A year ago, the global subscription-video service stopped segmenting its members by geography and started treating them as a single, cohesive audience. It made its algorithms global. And that helped the company, which is reputed for its recommendation engine, uncover connections between the TV shows and movies viewers watched, or didn’t watch, that ran deeper than where those people lived.

Netflix now divides its more than 93 million global members, roughly half of which are outside the US, into communities of members with similar movie and TV show preferences and makes recommendations based on what’s popular in those communities. It calls those groups “taste communities” and there are roughly 1,300 of them, Variety recently reported. They include niche categories like health-conscious food titles, or a subset of anime that’s characterized by titles like Fullmetal Alchemist and Ajin. They’re how Netflix figures out that fans of Stranger Things might also like fare like American Horror Story and The Walking Dead, or a nostalgic comedy like That 70’s Show.
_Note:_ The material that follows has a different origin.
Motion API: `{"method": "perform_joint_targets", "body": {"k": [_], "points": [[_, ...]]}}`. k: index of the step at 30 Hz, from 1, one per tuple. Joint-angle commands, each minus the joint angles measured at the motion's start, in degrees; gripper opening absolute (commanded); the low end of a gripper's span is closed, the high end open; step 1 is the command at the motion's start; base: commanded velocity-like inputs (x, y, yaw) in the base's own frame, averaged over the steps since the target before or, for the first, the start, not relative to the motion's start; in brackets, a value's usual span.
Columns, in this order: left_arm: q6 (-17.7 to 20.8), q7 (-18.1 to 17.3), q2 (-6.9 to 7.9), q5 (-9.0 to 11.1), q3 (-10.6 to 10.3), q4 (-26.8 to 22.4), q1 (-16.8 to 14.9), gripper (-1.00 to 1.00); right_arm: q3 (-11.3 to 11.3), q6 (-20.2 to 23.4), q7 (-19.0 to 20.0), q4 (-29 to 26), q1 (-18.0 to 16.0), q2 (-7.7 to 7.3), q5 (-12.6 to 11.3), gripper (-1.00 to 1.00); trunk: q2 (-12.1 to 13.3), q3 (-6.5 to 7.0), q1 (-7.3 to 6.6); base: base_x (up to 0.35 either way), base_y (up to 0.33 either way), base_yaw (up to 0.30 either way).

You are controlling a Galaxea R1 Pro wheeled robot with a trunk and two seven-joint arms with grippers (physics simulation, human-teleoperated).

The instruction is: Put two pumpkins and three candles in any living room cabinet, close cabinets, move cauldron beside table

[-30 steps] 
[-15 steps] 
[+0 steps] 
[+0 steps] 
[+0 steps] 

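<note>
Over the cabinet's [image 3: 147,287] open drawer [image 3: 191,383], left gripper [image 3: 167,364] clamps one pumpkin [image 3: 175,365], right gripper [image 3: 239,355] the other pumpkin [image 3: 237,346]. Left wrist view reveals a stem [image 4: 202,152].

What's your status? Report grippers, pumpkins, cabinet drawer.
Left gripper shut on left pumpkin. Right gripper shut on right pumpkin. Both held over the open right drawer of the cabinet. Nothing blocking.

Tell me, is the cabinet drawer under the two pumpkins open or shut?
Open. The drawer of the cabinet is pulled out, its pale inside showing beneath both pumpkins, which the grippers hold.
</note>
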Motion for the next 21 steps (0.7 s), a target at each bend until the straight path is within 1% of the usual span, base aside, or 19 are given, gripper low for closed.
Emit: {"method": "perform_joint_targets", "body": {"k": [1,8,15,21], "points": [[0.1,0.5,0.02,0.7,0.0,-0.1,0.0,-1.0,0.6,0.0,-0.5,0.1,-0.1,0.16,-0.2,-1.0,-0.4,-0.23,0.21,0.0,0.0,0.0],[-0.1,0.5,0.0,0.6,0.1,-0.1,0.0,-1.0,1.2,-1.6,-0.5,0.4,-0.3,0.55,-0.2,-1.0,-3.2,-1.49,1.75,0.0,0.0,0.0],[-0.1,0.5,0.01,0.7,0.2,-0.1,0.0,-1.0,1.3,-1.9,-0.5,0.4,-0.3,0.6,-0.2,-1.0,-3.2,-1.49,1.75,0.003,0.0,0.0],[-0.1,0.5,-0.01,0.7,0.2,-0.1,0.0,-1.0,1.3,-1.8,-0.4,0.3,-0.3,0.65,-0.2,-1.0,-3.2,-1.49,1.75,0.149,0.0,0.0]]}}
The company has always used “clusters” like these to make connections between titles that wouldn’t seem obvious to the naked eye. There may be people who enjoy foreign documentaries as well as home-improvement shows, for example. And it looks for those “taste doppelgangers” around the world, as Todd Yellin, Netflix’s vice president of product, recently referred to them at a press event in New York, to find series and movies you may not have realized would interest you.

Before 2016, Netflix also made recommendations based on where viewers were in the world. It assumed, like many others, that subscribers in Poland would have different tastes than subscribers in Brazil. But the data showed those generalizations didn’t hold true. “We find that to be greater and greater nonsense, and we are disproving it every day,” Yellin said.

Originals like Narcos and 3%, for example, have been equally popular around the globe. So Netflix did away with that geographically based system after it expanded into 130 new countries—effectively reaching most of the world—in 2016.

“We have seen that where you live, gender, age and other demographics are not significantly indicative of the content you will enjoy,” a spokesperson for Netflix told Quartz. “Time after time, we see that what members actually watch and do on the service transcends the predictions of stereotypical demographics.”